Instructions for the task: Could the data below be copied exactly, minus the pictures?
• • • • • • •
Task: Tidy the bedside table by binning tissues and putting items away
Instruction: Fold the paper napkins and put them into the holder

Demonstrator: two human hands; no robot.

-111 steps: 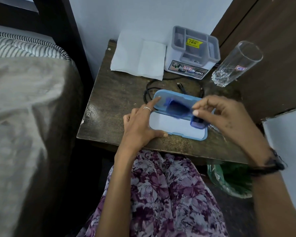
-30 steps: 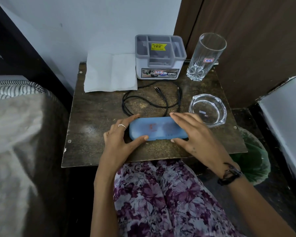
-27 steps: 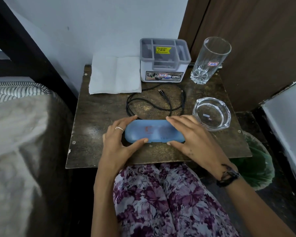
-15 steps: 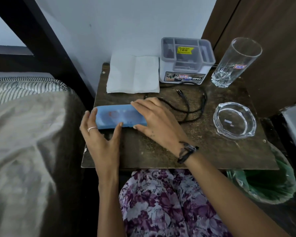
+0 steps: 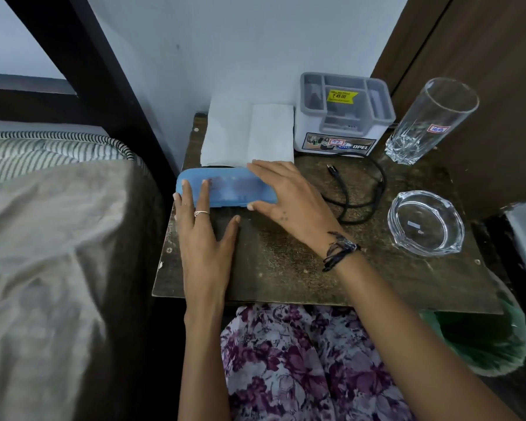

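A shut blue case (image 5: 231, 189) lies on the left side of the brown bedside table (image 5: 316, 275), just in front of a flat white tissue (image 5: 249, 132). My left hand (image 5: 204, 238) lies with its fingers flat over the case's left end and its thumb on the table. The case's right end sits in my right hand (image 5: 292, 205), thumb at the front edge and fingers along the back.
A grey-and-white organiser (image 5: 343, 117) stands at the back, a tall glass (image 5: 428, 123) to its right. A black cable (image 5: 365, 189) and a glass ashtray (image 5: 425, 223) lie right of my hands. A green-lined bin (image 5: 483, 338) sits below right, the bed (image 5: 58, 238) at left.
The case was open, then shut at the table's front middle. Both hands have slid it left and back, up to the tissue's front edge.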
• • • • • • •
Finished task:
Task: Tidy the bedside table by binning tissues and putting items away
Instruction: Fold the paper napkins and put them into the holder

Demonstrator: two human hands; no robot.

-111 steps: 
-30 steps: 
-27 steps: 
-15 steps: 
+0 steps: 

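A shut blue case (image 5: 231, 189) lies on the left side of the brown bedside table (image 5: 316, 275), just in front of a flat white tissue (image 5: 249, 132). My left hand (image 5: 204, 238) lies with its fingers flat over the case's left end and its thumb on the table. The case's right end sits in my right hand (image 5: 292, 205), thumb at the front edge and fingers along the back.
A grey-and-white organiser (image 5: 343, 117) stands at the back, a tall glass (image 5: 428, 123) to its right. A black cable (image 5: 365, 189) and a glass ashtray (image 5: 425, 223) lie right of my hands. A green-lined bin (image 5: 483, 338) sits below right, the bed (image 5: 58, 238) at left.
The case was open, then shut at the table's front middle. Both hands have slid it left and back, up to the tissue's front edge.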

This output is complete as it stands.